**EXERCISE INSTRUCTIONS**
Drop every picture and give the entries back exactly.

**DATA EXTRACTS**

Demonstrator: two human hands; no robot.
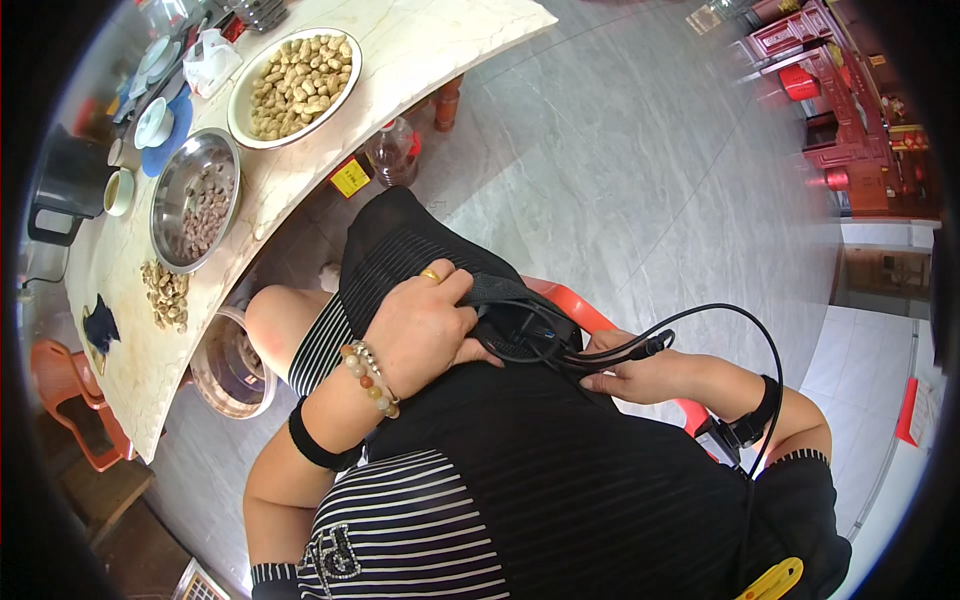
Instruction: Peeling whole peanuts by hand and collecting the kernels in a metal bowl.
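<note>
At my waist is a black pouch (530, 325) with black cables (640, 347) coming out of it. My left hand (425, 325) has its fingers curled over the pouch's black strap, with the thumb against the near side. A gold ring and beaded bracelets are on that hand and wrist. My right hand (625, 372) is closed around the cables at the pouch's right side; its fingertips are partly hidden behind them. One cable loops up over my right forearm and down beside a black wrist band with a small device (725, 437).
The marble-topped table (430, 40) at left holds a white bowl of peanuts (300, 90), a steel bowl of shelled nuts (205, 205) and a shell pile (165, 295). Below stand a bucket (230, 370) and bottle (393, 150). A red stool (570, 305) is under me.
</note>
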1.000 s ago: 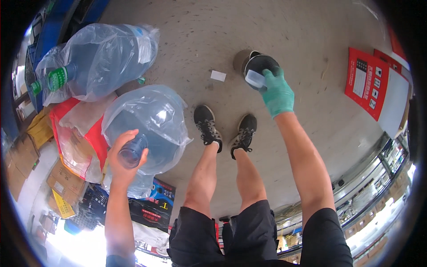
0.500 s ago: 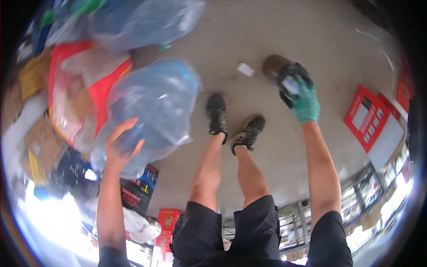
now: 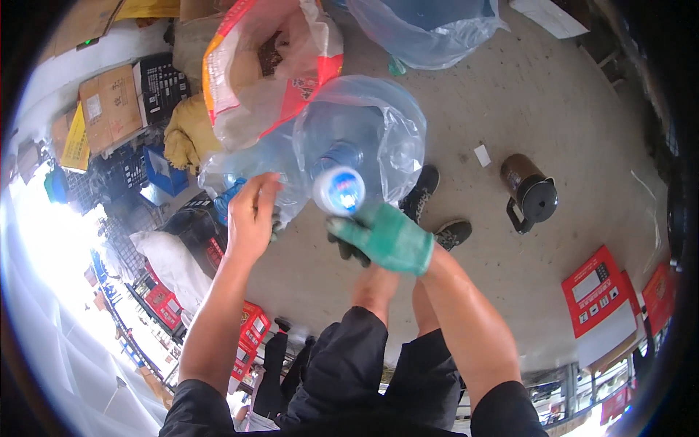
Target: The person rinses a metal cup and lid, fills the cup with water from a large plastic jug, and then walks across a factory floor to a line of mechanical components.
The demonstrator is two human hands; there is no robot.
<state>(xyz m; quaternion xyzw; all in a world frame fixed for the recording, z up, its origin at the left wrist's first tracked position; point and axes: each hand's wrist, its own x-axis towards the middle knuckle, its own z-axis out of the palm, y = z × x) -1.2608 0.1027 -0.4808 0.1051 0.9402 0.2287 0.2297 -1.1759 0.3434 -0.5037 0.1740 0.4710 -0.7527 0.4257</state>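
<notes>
A large clear bluish water jug [image 3: 378, 109], wrapped in a crinkled clear plastic bag [image 3: 402, 154], stands before me with its white-and-blue cap [image 3: 340, 191] turned up and slightly blurred. My right hand [image 3: 386, 237], in a green glove with dark fingertips, is at the near side of the cap. Its thumb and fingers are curved apart, with nothing visible between them. Beside the bag's left edge is my bare left hand [image 3: 251, 218], its fingers drawn together. A dark bit shows under those fingers, too hidden to name. A brown pitcher [image 3: 521, 178] with a black lid stands on the floor at right.
A red-and-white sack [image 3: 320, 76] lies open beyond the jug, near another bagged bluish jug [image 3: 426, 29]. Cardboard boxes [image 3: 109, 105] and yellow cloth [image 3: 191, 131] crowd the left. A white scrap [image 3: 482, 155] lies on the floor; a red box [image 3: 598, 291] stands at right.
My right hand has left the pitcher and come across to the jug's cap. My left hand's spread fingers have come together. The view has swung left.
</notes>
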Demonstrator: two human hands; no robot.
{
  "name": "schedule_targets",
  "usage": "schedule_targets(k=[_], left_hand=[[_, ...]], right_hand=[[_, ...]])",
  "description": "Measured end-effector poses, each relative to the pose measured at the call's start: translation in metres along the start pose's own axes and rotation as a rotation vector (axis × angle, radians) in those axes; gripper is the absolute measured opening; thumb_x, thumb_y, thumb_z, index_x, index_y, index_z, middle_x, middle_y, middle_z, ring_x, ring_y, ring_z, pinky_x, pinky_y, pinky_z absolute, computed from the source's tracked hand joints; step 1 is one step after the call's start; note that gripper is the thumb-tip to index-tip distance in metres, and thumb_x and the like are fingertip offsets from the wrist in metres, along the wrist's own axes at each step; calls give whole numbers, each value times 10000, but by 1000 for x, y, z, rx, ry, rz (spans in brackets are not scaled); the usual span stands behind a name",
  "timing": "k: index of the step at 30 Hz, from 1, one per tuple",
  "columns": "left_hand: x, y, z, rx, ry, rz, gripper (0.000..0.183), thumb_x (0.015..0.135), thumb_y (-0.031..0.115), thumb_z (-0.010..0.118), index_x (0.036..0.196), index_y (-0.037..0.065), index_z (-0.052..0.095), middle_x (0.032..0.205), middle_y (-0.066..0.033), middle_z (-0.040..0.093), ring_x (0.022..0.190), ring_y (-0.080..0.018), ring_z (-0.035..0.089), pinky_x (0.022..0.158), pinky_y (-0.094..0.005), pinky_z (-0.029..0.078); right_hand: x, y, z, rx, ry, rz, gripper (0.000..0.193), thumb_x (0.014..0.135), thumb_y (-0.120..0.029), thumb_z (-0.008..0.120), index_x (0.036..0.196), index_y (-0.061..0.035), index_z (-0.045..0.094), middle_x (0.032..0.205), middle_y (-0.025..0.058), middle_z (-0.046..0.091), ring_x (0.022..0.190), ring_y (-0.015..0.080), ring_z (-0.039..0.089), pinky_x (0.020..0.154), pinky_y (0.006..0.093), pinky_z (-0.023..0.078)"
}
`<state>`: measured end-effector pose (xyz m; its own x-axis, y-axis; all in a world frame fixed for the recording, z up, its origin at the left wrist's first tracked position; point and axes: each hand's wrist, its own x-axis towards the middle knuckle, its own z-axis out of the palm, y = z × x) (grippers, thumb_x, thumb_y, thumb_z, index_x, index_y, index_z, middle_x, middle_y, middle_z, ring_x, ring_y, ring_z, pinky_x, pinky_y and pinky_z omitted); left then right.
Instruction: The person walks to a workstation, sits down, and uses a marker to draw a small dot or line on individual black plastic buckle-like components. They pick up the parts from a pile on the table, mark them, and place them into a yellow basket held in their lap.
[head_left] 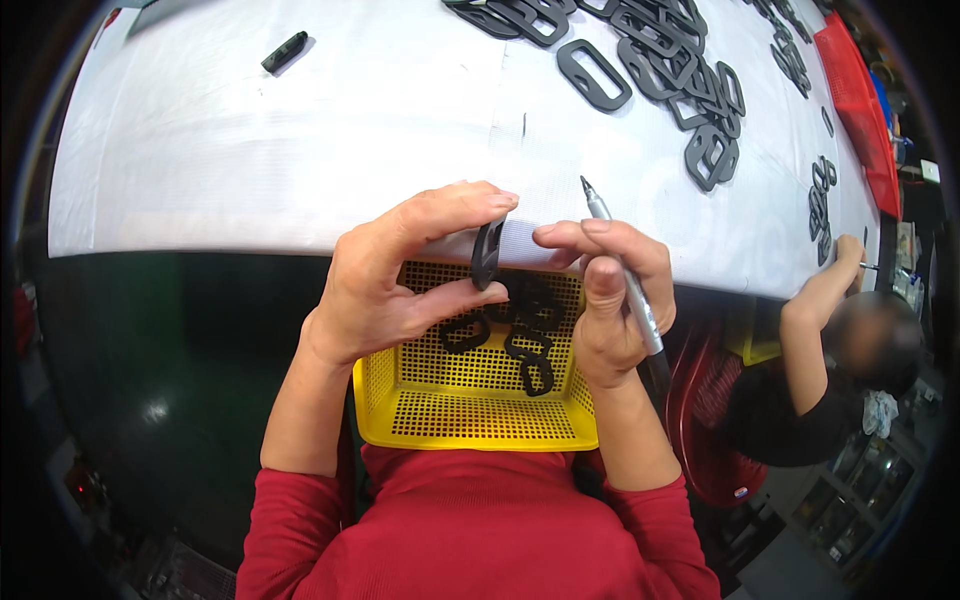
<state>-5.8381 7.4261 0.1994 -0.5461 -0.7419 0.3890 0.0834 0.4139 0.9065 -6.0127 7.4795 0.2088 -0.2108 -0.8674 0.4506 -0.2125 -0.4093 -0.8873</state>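
Note:
Between thumb and fingers, my left hand [385, 265] pinches a dark grey oval ring-shaped part [487, 253], turned nearly edge-on. My right hand [618, 300] grips a silver marker pen [638, 300], its dark tip uncovered and pointing up and away, with a black end toward my wrist. The pen tip is apart from the part. Below both hands a yellow perforated basket [478, 432] rests at my lap, against the table's near edge. Several similar dark parts [537, 376] lie inside it.
A white-covered table [300, 150] spreads ahead. Loose dark oval parts [594, 75] are piled at its far right. A small black object [285, 52] lies far left. On the right are a red basket [855, 110], a red chair [700, 420] and another person's arm [808, 330].

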Motion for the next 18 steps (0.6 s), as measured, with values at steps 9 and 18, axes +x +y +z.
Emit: schedule_targets(k=[9, 18], left_hand=[[1, 14, -9, -82, -85, -169, 585, 569, 74, 784, 1091, 5, 529, 1004, -148, 598, 960, -241, 587, 971, -444, 356], [3, 44, -24, 220, -324, -196, 482, 609, 217, 752, 1022, 24, 593, 956, -98, 615, 934, -235, 586, 984, -445, 321]], right_hand=[[26, 3, -14, -369, 73, -9, 142, 896, -71, 474, 1029, -41, 516, 835, 85, 647, 747, 116, 597, 654, 211, 437], [82, 28, -16, -988, -29, -184, 253, 660, -79, 693, 894, -105, 599, 735, 66, 594, 821, 255, 531, 671, 352, 393]])
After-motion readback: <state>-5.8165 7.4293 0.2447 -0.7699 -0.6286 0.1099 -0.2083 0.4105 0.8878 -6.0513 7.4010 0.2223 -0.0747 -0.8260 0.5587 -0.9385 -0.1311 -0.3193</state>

**THE COMPLETED TASK**
Demonstrator: two human hands; no robot.
Instruction: Peeling whole peanuts by hand and collecting the kernels in a metal bowl.
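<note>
At my waist is a black pouch (530, 325) with black cables (640, 347) coming out of it. My left hand (425, 325) has its fingers curled over the pouch's black strap, with the thumb against the near side. A gold ring and beaded bracelets are on that hand and wrist. My right hand (625, 372) is closed around the cables at the pouch's right side; its fingertips are partly hidden behind them. One cable loops up over my right forearm and down beside a black wrist band with a small device (725, 437).
The marble-topped table (430, 40) at left holds a white bowl of peanuts (300, 90), a steel bowl of shelled nuts (205, 205) and a shell pile (165, 295). Below stand a bucket (230, 370) and bottle (393, 150). A red stool (570, 305) is under me.
</note>
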1.000 s ago: 
0.500 s ago: 
now: 
Target: The person rinses a metal cup and lid, fills the cup with water from a large plastic jug, and then walks across a factory floor to a line of mechanical components.
The demonstrator is two human hands; there is no robot.
<state>(xyz m; quaternion xyzw; all in a world frame fixed for the recording, z up, its origin at the left wrist's first tracked position; point and axes: each hand's wrist, its own x-axis towards the middle knuckle, its own z-axis out of the palm, y = z × x) -1.2608 0.1027 -0.4808 0.1051 0.9402 0.2287 0.2297 -1.1759 0.3434 -0.5037 0.1740 0.4710 -0.7527 0.4257</state>
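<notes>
A large clear bluish water jug [image 3: 378, 109], wrapped in a crinkled clear plastic bag [image 3: 402, 154], stands before me with its white-and-blue cap [image 3: 340, 191] turned up and slightly blurred. My right hand [image 3: 386, 237], in a green glove with dark fingertips, is at the near side of the cap. Its thumb and fingers are curved apart, with nothing visible between them. Beside the bag's left edge is my bare left hand [image 3: 251, 218], its fingers drawn together. A dark bit shows under those fingers, too hidden to name. A brown pitcher [image 3: 521, 178] with a black lid stands on the floor at right.
A red-and-white sack [image 3: 320, 76] lies open beyond the jug, near another bagged bluish jug [image 3: 426, 29]. Cardboard boxes [image 3: 109, 105] and yellow cloth [image 3: 191, 131] crowd the left. A white scrap [image 3: 482, 155] lies on the floor; a red box [image 3: 598, 291] stands at right.
My right hand has left the pitcher and come across to the jug's cap. My left hand's spread fingers have come together. The view has swung left.
</notes>
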Demonstrator: two human hands; no robot.
{
  "name": "schedule_targets",
  "usage": "schedule_targets(k=[_], left_hand=[[_, ...]], right_hand=[[_, ...]])",
  "description": "Measured end-effector poses, each relative to the pose measured at the call's start: translation in metres along the start pose's own axes and rotation as a rotation vector (axis × angle, radians) in those axes; gripper is the absolute measured opening; thumb_x, thumb_y, thumb_z, index_x, index_y, index_z, middle_x, middle_y, middle_z, ring_x, ring_y, ring_z, pinky_x, pinky_y, pinky_z absolute, computed from the source's tracked hand joints; step 1 is one step after the call's start; note that gripper is the thumb-tip to index-tip distance in metres, and thumb_x and the like are fingertip offsets from the wrist in metres, along the wrist's own axes at each step; calls give whole numbers, each value times 10000, but by 1000 for x, y, z, rx, ry, rz (spans in brackets are not scaled); the usual span stands behind a name",
  "timing": "k: index of the step at 30 Hz, from 1, one per tuple",
  "columns": "left_hand: x, y, z, rx, ry, rz, gripper (0.000..0.183), thumb_x (0.015..0.135), thumb_y (-0.031..0.115), thumb_z (-0.010..0.118), index_x (0.036..0.196), index_y (-0.037..0.065), index_z (-0.052..0.095), middle_x (0.032..0.205), middle_y (-0.066..0.033), middle_z (-0.040..0.093), ring_x (0.022..0.190), ring_y (-0.080..0.018), ring_z (-0.035..0.089), pinky_x (0.022..0.158), pinky_y (-0.094..0.005), pinky_z (-0.029..0.078); right_hand: x, y, z, rx, ry, rz, gripper (0.000..0.193), thumb_x (0.014..0.135), thumb_y (-0.120..0.029), thumb_z (-0.008..0.120), index_x (0.036..0.196), index_y (-0.061..0.035), index_z (-0.045..0.094), middle_x (0.032..0.205), middle_y (-0.025..0.058), middle_z (-0.046..0.091), ring_x (0.022..0.190), ring_y (-0.015..0.080), ring_z (-0.039..0.089), pinky_x (0.020..0.154), pinky_y (0.006..0.093), pinky_z (-0.023..0.078)"
}
`<state>`: measured end-effector pose (xyz m; its own x-axis, y-axis; all in a world frame fixed for the recording, z up, its origin at the left wrist's first tracked position; point and axes: each hand's wrist, its own x-axis towards the middle knuckle, its own z-axis out of the palm, y = z × x) (grippers, thumb_x, thumb_y, thumb_z, index_x, index_y, index_z, middle_x, middle_y, middle_z, ring_x, ring_y, ring_z, pinky_x, pinky_y and pinky_z omitted); left then right.
Instruction: The person walks to a workstation, sits down, and uses a marker to draw a small dot or line on individual black plastic buckle-like components. They pick up the parts from a pile on the table, mark them, and place them into a yellow basket held in their lap.
[head_left] 
<state>-5.8381 7.4261 0.1994 -0.5461 -0.7419 0.3890 0.0834 0.4139 0.9065 -6.0127 7.4795 0.2088 -0.2108 -0.8674 0.4506 -0.2125 -0.4093 -0.8873</state>
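Note:
Between thumb and fingers, my left hand [385, 265] pinches a dark grey oval ring-shaped part [487, 253], turned nearly edge-on. My right hand [618, 300] grips a silver marker pen [638, 300], its dark tip uncovered and pointing up and away, with a black end toward my wrist. The pen tip is apart from the part. Below both hands a yellow perforated basket [478, 432] rests at my lap, against the table's near edge. Several similar dark parts [537, 376] lie inside it.
A white-covered table [300, 150] spreads ahead. Loose dark oval parts [594, 75] are piled at its far right. A small black object [285, 52] lies far left. On the right are a red basket [855, 110], a red chair [700, 420] and another person's arm [808, 330].
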
Motion for the next 18 steps (0.6 s), as measured, with values at steps 9 and 18, axes +x +y +z.
Emit: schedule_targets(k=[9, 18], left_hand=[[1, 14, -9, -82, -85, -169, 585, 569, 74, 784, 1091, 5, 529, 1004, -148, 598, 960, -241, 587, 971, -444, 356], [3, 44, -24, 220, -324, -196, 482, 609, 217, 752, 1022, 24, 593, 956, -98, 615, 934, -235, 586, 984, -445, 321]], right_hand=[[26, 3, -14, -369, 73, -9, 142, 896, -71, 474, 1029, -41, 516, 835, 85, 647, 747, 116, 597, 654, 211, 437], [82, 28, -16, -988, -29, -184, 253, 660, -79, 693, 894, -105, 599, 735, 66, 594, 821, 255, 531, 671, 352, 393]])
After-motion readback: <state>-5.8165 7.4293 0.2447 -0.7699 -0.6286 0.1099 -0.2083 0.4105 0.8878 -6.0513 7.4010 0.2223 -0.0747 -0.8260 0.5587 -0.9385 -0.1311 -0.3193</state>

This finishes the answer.